Task to complete
When the word "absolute" appears in a line of the data below, list that line.

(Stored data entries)

● ● ● ●

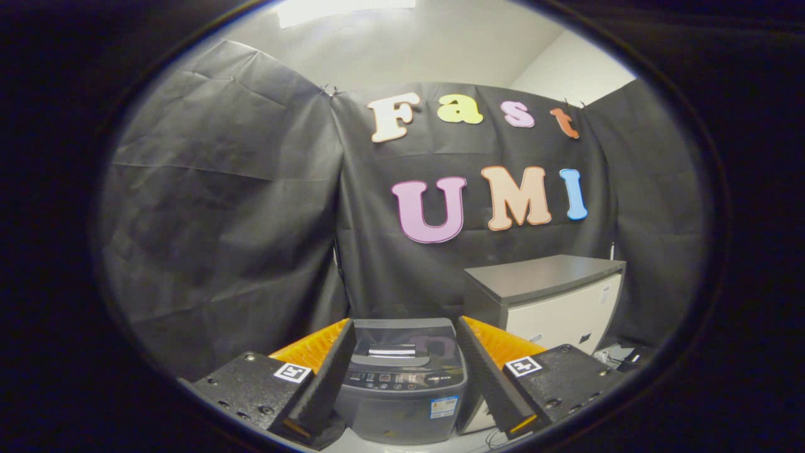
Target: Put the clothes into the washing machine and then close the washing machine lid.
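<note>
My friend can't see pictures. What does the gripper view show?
A small grey washing machine with its lid down stands ahead of the gripper, framed between its two open fingers, which hold nothing. Behind it to the right is a white cabinet with a grey top, against the booth's black cloth wall.

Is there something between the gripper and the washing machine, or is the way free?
Nothing visible blocks it. The gripper is open and holds nothing; the washing machine, lid down, sits just ahead between its fingers. The cabinet stands beside the machine.
</note>
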A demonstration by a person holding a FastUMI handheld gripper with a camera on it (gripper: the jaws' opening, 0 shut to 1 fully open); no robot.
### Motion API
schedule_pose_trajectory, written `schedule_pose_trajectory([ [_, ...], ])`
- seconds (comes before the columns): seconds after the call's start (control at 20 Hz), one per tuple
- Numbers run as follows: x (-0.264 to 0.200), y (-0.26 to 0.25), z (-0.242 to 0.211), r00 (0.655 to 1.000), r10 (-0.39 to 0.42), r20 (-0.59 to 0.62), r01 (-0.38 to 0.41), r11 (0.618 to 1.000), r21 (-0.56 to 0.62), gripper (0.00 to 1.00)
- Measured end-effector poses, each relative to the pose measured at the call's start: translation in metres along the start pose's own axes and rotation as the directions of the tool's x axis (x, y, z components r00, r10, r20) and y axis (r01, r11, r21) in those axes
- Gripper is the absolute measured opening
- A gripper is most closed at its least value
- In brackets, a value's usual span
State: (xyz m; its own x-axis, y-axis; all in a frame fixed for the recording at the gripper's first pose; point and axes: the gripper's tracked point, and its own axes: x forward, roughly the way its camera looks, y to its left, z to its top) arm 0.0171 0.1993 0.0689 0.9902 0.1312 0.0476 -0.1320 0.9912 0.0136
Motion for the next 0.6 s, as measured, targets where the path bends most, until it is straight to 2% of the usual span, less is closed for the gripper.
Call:
schedule_pose_trajectory([
  [0.35, -0.042, -0.007, 0.002, 1.0, 0.007, 0.0, -0.007, 1.0, -0.019, 0.96],
  [0.6, -0.053, -0.011, 0.001, 1.0, 0.011, -0.001, -0.011, 1.0, -0.006, 0.96],
])
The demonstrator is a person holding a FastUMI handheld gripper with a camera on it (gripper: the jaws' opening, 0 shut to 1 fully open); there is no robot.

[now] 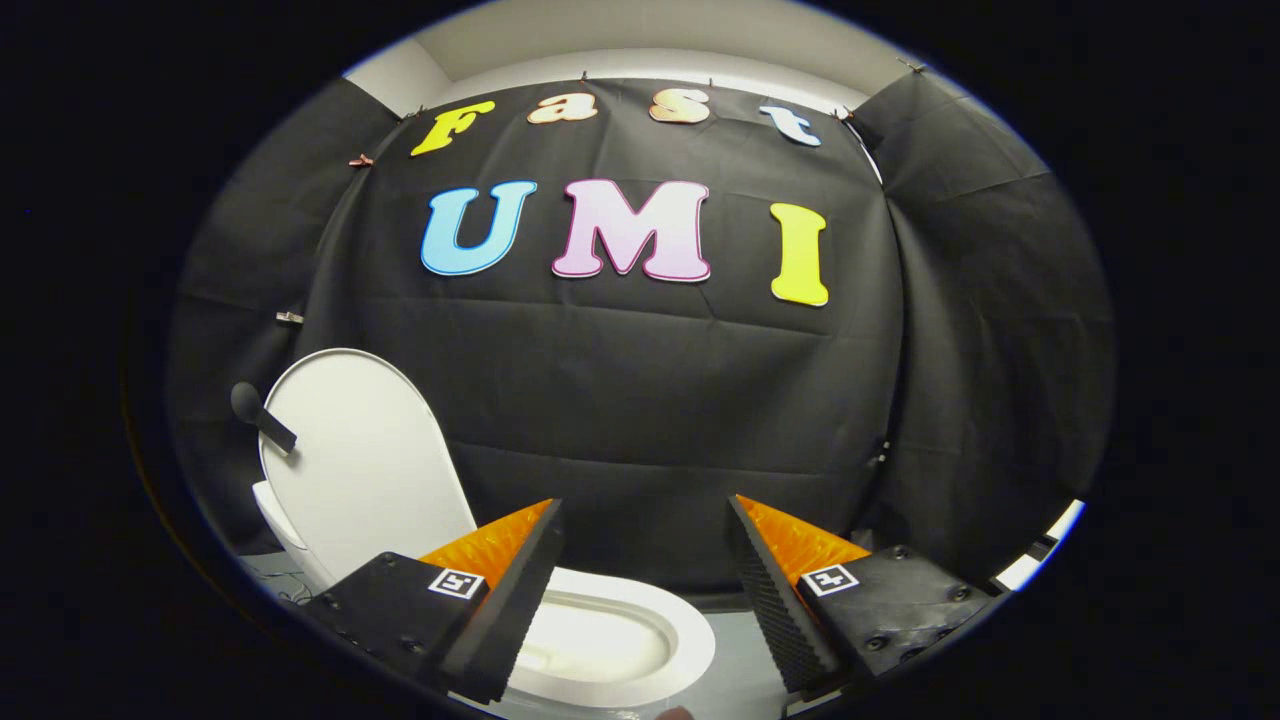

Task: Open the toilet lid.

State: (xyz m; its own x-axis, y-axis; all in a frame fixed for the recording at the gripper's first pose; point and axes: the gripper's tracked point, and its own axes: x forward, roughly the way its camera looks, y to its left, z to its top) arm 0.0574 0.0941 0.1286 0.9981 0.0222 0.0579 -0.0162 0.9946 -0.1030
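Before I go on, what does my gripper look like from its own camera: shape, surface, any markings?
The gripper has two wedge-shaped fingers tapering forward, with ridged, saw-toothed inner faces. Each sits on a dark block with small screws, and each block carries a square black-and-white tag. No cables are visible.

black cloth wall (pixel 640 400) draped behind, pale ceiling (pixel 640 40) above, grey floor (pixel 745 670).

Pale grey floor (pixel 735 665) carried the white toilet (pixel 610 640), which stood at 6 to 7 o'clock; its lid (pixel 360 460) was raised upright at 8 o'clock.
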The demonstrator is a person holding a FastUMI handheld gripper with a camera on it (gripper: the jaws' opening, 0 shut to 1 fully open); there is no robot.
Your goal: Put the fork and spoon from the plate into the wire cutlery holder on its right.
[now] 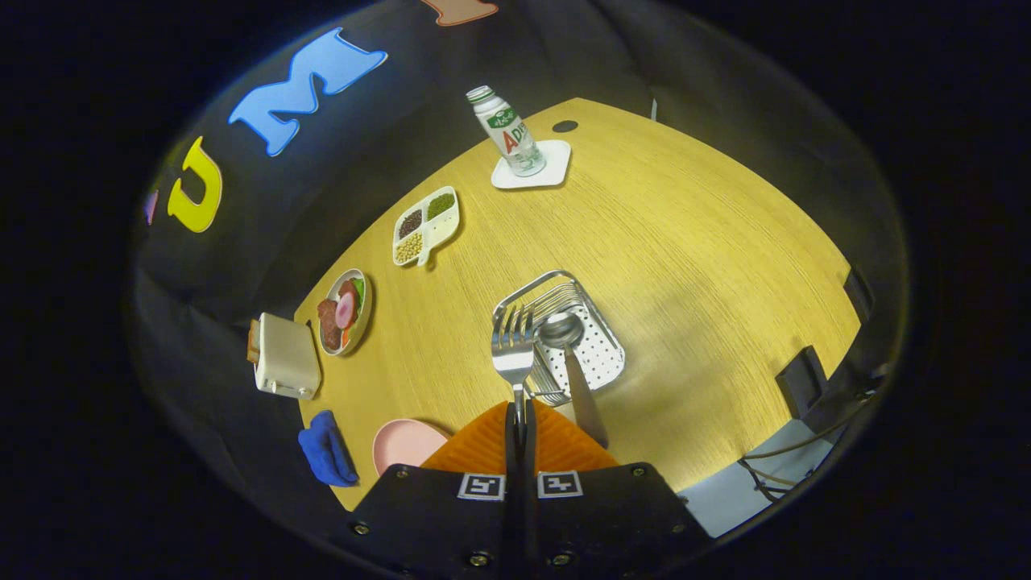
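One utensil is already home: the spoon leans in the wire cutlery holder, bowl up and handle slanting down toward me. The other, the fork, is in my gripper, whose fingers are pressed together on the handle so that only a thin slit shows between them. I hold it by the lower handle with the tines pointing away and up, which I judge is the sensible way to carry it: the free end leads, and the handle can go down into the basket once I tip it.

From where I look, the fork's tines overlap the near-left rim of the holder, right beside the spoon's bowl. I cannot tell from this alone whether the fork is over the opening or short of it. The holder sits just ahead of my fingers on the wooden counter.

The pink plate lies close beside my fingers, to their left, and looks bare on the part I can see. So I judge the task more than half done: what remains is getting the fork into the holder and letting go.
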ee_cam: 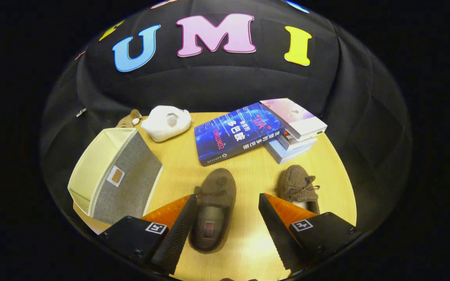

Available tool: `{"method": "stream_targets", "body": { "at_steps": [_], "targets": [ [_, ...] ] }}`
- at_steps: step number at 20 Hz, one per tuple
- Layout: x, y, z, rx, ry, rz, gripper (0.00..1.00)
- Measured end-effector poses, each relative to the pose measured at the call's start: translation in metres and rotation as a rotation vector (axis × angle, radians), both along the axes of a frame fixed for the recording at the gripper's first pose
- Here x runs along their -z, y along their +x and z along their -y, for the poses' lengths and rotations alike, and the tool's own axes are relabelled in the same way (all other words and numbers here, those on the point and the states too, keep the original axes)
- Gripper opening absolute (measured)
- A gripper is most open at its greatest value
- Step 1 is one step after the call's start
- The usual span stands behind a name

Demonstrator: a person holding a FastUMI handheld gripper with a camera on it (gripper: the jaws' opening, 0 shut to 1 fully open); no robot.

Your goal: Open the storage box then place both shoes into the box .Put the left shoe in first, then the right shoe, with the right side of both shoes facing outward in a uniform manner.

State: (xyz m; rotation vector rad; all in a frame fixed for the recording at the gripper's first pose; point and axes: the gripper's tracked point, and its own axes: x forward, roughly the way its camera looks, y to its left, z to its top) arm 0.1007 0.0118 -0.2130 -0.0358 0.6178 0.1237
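claw (225, 230) gapes wide, gripping nothing, brown shoe (214, 208) between its fingers; blue book (234, 132) lettering beyond, illegible.

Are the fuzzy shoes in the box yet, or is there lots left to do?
The storage box already stands open and holds no shoe. The open gripper has one brown shoe between its fingers, one finger beside it, not squeezing. The other shoe waits beyond the other finger. Both shoes are left to put in.
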Motion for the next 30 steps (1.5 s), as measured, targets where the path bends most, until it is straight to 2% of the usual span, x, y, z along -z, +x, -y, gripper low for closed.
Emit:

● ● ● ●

The answer
- Gripper is the absolute measured opening
- Gripper opening absolute (measured)

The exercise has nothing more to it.